HEAD Content-Length parsing is too strict

boostorg / beast

HTTP and WebSocket built on Boost.Asio in C++11

http://www.boost.org/libs/beast

Boost Software License 1.0

4.37k stars 635 forks source link

HEAD Content-Length parsing is too strict #2468

Closed ned14 closed 2 years ago

ned14 commented 2 years ago

Version of Beast

322

Steps necessary to reproduce the problem

         // Send the HTTP request
         ::boost::beast::http::request<::boost::beast::http::empty_body> req(
            ::boost::beast::http::verb::head, state->target, 11);
         req.set(::boost::beast::http::field::host, {state->connection->host.data(), state->connection->host.size()});
         req.prepare_payload();
         OUTCOME_CO_TRY(co_await ::boost::beast::http::async_write(stream, req, make_token()));

         // Read the HTTP response
         ::boost::beast::flat_buffer                                              buffer;
         ::boost::beast::http::response_parser<::boost::beast::http::empty_body> resp_parser(
            ::boost::beast::http::status::unknown, 1);
         ::boost::beast::http::response<::boost::beast::http::empty_body> resp;
         // Apparently this is necessary to make Beast not puke on processing a HEAD response
         resp_parser.skip(true);
         result<size_t> r = co_await ::boost::beast::http::async_read_header(stream, buffer, resp_parser, make_token());
         resp             = resp_parser.release();

::boost::beast::http::async_read_header() still returns error::bad_content_length if the HEAD response contains a Content-Length exceeding the body size (which is zero).

HTTP spec says:

   A server MAY send a Content-Length header field in a response to a
   HEAD request ([Section 4.3.2 of [RFC7231]](https://datatracker.ietf.org/doc/html/rfc7231#section-4.3.2)); a server MUST NOT send
   Content-Length in such a response unless its field-value equals the
   decimal number of octets that would have been sent in the payload
   body of a response if the same request had used the GET method.

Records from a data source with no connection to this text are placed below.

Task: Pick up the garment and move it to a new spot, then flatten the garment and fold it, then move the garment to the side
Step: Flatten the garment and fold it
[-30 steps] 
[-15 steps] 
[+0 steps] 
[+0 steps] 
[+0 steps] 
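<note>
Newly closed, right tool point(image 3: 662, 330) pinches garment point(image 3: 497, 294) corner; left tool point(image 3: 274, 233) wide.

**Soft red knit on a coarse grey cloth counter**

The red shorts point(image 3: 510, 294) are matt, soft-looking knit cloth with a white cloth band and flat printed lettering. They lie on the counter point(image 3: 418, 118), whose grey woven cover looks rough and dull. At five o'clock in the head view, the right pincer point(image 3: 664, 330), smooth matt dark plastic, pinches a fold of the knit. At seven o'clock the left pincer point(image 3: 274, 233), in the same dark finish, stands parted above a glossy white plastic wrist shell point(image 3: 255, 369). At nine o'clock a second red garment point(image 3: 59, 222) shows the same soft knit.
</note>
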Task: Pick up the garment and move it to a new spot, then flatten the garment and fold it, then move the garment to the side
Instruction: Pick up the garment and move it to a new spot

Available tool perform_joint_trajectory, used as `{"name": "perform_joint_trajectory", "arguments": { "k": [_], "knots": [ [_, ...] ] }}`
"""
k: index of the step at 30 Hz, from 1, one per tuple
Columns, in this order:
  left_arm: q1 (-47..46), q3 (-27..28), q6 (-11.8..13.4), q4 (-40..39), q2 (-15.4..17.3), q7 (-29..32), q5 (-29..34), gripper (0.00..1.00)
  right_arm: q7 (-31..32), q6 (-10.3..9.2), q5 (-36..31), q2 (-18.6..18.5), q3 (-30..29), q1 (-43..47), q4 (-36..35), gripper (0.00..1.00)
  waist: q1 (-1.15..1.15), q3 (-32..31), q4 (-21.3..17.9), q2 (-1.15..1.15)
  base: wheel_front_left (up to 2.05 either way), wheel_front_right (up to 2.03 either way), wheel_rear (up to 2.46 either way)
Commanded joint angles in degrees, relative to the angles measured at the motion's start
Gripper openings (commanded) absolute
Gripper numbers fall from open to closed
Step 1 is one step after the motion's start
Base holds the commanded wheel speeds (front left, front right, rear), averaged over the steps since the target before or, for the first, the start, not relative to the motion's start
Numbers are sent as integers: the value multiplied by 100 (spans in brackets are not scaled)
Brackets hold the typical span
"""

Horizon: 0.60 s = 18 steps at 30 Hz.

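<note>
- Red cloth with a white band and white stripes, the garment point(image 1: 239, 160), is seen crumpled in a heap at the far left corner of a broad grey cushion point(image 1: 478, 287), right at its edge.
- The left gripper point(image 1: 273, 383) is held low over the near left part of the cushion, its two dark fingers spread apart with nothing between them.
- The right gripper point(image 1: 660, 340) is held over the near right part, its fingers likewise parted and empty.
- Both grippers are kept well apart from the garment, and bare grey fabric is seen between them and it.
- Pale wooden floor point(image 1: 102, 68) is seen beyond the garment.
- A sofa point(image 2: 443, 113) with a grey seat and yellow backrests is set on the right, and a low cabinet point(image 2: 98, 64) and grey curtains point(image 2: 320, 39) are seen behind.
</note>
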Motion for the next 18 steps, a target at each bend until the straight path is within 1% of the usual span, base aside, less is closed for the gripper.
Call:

Examples of this occurring in the wild:

curl --head https://gohugo.io
HTTP/1.1 200 OK
Age: 60131
Cache-Control: public, max-age=0, must-revalidate
Content-Length: 53138
Content-Type: text/html; charset=UTF-8
Date: Tue, 21 Jun 2022 01:05:11 GMT
Etag: "42b17e0a6eb8d5b945b5609fa701f683-ssl"
Link: </dist/app.bundle.js>; rel=preload; as=script, </dist/main.css>; rel=preload; as=style
Referrer-Policy: origin-when-cross-origin
Server: Netlify
Strict-Transport-Security: max-age=31536000
X-Content-Type-Options: nosniff
X-Frame-Options: DENY
X-Nf-Request-Id: 01G63P0HHDCD4X22DGQ87C9HNS
X-Xss-Protection: 1; mode=block

curl --head https://www.nedprod.com
HTTP/1.1 200 OK
Server: nginx/1.21.6
Date: Tue, 21 Jun 2022 17:52:12 GMT
Content-Type: text/html; charset=utf-8
Content-Length: 183275
Last-Modified: Sun, 19 Jun 2022 23:08:02 GMT
Connection: keep-alive
Vary: Accept-Encoding
ETag: "62afac52-2cbeb"
Strict-Transport-Security: max-age=15768000;
X-Content-Type-Options: nosniff
X-XSS-Protection: 1; mode=block
X-Robots-Tag: none
X-Download-Options: noopen
X-Frame-Options: SAMEORIGIN
X-Permitted-Cross-Domain-Policies: none
Referrer-Policy: strict-origin
Accept-Ranges: bytes

Proposed solution to https://github.com/boostorg/beast/blob/develop/include/boost/beast/http/impl/basic_parser.ipp#L833:

            if (existing.has_value())
            {
                if (v != *existing)
                {
                    if(f_ & flagSkipBody)
                    {
                        existing = v;
                    }
                    else
                    {
                        return bad_content_length();
                    }
                }
            }
            else
            {
                existing = v;
            }

Potentially related: #2322

Edit: Improved proposed solution.

alandefreitas commented 2 years ago

What is the difference between this issue and https://github.com/boostorg/beast/issues/2322?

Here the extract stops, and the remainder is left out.